Once you have read the listing, output it exactly and completely.
*****
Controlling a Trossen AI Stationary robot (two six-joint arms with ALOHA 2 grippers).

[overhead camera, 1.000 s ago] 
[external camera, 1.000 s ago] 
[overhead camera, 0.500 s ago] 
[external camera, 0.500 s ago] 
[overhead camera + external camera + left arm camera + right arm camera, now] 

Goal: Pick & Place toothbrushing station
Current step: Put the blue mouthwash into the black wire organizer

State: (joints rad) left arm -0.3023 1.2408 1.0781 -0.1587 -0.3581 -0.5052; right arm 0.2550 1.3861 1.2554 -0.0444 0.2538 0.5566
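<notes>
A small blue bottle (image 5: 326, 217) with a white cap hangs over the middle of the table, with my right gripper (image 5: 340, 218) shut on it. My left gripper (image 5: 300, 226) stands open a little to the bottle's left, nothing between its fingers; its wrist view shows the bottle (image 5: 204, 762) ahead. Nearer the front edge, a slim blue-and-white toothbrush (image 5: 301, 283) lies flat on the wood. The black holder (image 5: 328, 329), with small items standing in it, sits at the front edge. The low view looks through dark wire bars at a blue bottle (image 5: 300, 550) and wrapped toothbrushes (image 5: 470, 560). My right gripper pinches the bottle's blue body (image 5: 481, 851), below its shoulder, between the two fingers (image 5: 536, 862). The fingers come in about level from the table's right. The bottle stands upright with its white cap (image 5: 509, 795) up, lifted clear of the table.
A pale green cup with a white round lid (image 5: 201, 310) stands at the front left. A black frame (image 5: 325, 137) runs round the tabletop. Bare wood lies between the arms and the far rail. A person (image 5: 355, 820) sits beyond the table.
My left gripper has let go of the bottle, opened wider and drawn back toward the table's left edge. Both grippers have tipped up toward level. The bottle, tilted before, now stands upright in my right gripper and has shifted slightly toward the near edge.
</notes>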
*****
» TASK OUTPUT
Controlling a Trossen AI Stationary robot (two six-joint arms with ALOHA 2 grippers).

[overhead camera, 1.000 s ago] 
[external camera, 1.000 s ago] 
[overhead camera, 0.500 s ago] 
[external camera, 0.500 s ago] 
[overhead camera + external camera + left arm camera + right arm camera, now] 

Goal: Pick & Place toothbrushing station
Current step: Put the blue mouthwash into the black wire organizer

State: (joints rad) left arm -0.3023 1.2408 1.0781 -0.1587 -0.3581 -0.5052; right arm 0.2550 1.3861 1.2554 -0.0444 0.2538 0.5566
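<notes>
A small blue bottle (image 5: 326, 217) with a white cap hangs over the middle of the table, with my right gripper (image 5: 340, 218) shut on it. My left gripper (image 5: 300, 226) stands open a little to the bottle's left, nothing between its fingers; its wrist view shows the bottle (image 5: 204, 762) ahead. Nearer the front edge, a slim blue-and-white toothbrush (image 5: 301, 283) lies flat on the wood. The black holder (image 5: 328, 329), with small items standing in it, sits at the front edge. The low view looks through dark wire bars at a blue bottle (image 5: 300, 550) and wrapped toothbrushes (image 5: 470, 560). My right gripper pinches the bottle's blue body (image 5: 481, 851), below its shoulder, between the two fingers (image 5: 536, 862). The fingers come in about level from the table's right. The bottle stands upright with its white cap (image 5: 509, 795) up, lifted clear of the table.
A pale green cup with a white round lid (image 5: 201, 310) stands at the front left. A black frame (image 5: 325, 137) runs round the tabletop. Bare wood lies between the arms and the far rail. A person (image 5: 355, 820) sits beyond the table.
My left gripper has let go of the bottle, opened wider and drawn back toward the table's left edge. Both grippers have tipped up toward level. The bottle, tilted before, now stands upright in my right gripper and has shifted slightly toward the near edge.
</notes>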

The full answer has now been given.